According to a recent study, powering 80% of the U.S. grid with solar and wind would require 12 hours of expensive energy storage (today’s grid has under a minute of storage²) and a continental-scale grid, all under idealistic assumptions like no transmission losses.

So it would certainly be possible to power most of the grid with wind and solar, but it’s hardly guaranteed to be the cheapest option, and in a world with political resistance to climate change action, the cheapest option tends to win.

Right now the cheapest option is often coal or natural gas.
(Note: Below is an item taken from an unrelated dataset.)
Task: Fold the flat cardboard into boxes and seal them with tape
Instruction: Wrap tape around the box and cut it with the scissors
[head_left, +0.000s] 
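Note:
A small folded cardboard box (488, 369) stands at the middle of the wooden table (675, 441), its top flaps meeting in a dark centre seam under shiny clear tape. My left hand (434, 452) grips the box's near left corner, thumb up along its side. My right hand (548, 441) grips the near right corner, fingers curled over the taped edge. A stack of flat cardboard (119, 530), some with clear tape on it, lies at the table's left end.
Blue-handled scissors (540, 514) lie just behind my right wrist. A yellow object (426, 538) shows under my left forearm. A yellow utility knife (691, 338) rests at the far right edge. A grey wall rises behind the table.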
That’s terrible: CO2 can linger in the atmosphere for over a thousand years:

The black line shows the average estimate (from several studies surveyed in Joos et al. 2013) of how slowly CO2 leaves the atmosphere. 59% will go into the ocean and cause ocean acidification; most of the remainder will stay airborne for centuries.
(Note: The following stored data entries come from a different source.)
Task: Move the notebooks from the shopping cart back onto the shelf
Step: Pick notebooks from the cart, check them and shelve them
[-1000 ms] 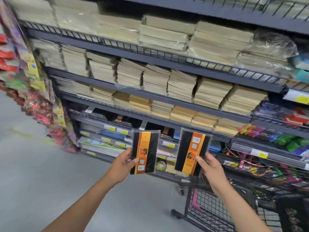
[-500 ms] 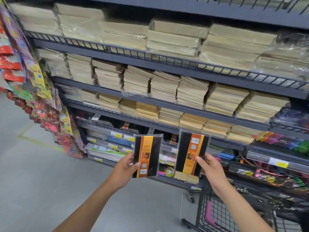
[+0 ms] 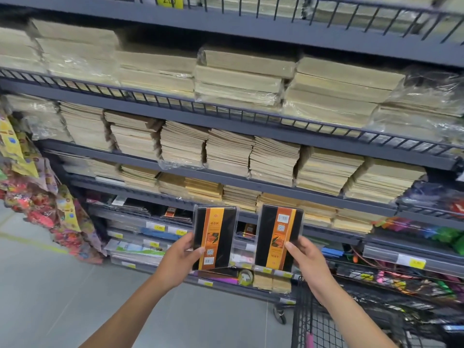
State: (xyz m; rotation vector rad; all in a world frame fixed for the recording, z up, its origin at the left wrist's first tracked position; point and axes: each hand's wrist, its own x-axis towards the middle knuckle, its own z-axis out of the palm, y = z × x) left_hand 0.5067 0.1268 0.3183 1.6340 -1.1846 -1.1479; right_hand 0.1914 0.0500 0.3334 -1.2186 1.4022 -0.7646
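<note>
I hold two black notebooks with orange bands, wrapped in clear plastic, upright in front of the lower shelves. My left hand [image 3: 179, 259] grips the left notebook [image 3: 214, 237] by its left edge. My right hand [image 3: 307, 259] grips the right notebook [image 3: 277, 237] by its lower right edge. The dark metal shelf unit [image 3: 226, 177] stands right behind them. The black wire shopping cart [image 3: 316, 322] is at the bottom right, below my right arm; its contents are hardly visible.
Upper shelves carry stacks of beige notebooks [image 3: 226, 156], some in plastic wrap. Lower shelves hold stationery behind yellow price tags [image 3: 411, 263]. Colourful packets [image 3: 37, 202] hang at the left end. Grey floor [image 3: 50, 297] spreads to the left.
The view has tilted up and moved closer to the shelves. Both hands have lifted the notebooks a little higher and nearer the shelf; each grip is unchanged.
</note>
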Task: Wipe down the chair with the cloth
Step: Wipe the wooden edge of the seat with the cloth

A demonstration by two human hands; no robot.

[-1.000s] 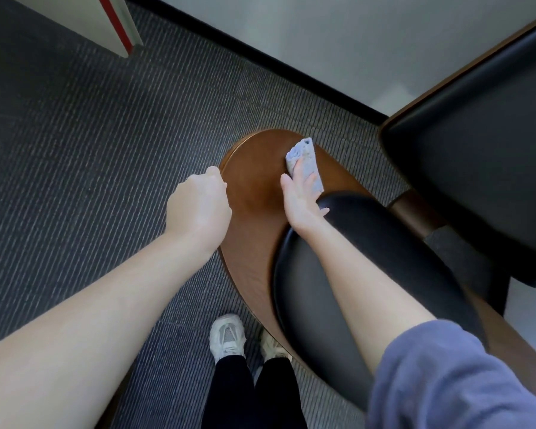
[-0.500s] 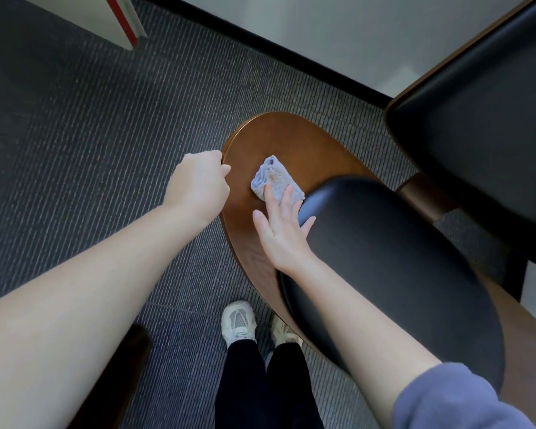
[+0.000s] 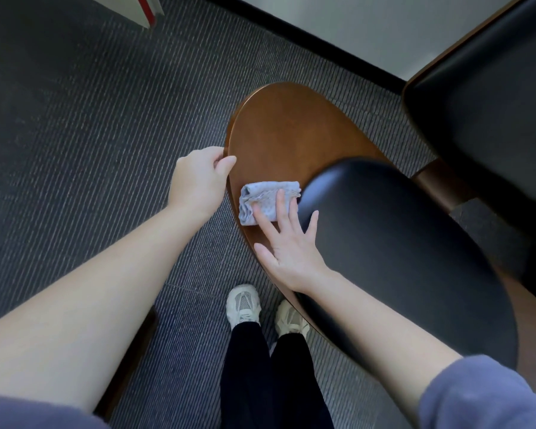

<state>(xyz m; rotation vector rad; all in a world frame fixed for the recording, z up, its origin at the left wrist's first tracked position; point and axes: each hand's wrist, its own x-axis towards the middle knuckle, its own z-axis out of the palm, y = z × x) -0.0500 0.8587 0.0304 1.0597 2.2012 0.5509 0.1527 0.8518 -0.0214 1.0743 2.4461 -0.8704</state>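
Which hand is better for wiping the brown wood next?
The right hand. Its flat fingers press the cloth onto the chair, so it can probably just slide on. The left hand grips the chair's edge and has no cloth.

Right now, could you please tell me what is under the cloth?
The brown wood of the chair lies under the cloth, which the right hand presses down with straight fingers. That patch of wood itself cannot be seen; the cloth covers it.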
There is a consensus that keeping global warming under the Paris 1.5°C target is highly unlikely. We may even need negative CO2 emissions — actively removing it from the air — to reverse global warming. 80% renewables just isn’t enough. So, shouldn’t we quickly and urgently support every possible energy solution?
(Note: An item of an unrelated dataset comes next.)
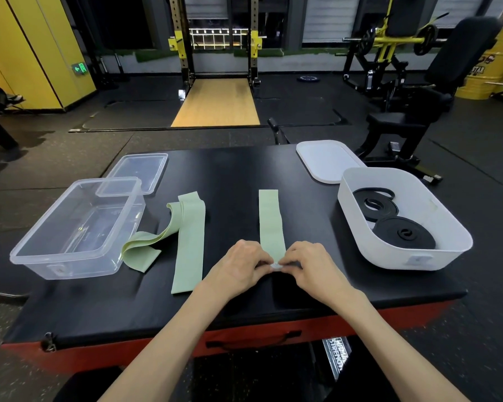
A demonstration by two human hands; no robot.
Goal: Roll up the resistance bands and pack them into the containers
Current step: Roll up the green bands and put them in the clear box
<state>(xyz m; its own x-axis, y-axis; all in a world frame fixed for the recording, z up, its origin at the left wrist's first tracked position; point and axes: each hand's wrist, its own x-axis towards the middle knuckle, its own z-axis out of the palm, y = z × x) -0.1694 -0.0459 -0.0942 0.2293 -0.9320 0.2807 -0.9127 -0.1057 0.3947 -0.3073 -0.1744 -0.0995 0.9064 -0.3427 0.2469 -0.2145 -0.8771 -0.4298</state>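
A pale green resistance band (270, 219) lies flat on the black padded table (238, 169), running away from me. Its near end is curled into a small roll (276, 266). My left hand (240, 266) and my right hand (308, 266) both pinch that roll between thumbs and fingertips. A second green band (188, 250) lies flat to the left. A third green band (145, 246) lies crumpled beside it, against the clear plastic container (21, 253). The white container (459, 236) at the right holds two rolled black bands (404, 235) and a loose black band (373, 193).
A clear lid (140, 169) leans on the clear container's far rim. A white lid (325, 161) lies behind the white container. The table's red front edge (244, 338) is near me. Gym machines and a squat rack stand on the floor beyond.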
I think Molten Salt Reactors (MSRs) are the solution — not as a substitute for solar and wind, but as an important tool to help us reach 100% clean energy faster.

So what are they? MSRs are nuclear reactors powered by liquid fuel salts instead of solid fuel rods. And they could turn out to be a game changer.

Unlike nuclear plants built in the 1960s and 1970s (including Fukushima, Chernobyl and Three Mile Island), “Generation III” plants built today have become very expensive in order to pay for much higher levels of safety, and to pay for decommissioning and waste disposal. They’re so expensive, in fact, that nuclear plants are rarely built anymore — sometimes causing old reactors to be extended beyond their design lifetime. That’s where MSRs come in.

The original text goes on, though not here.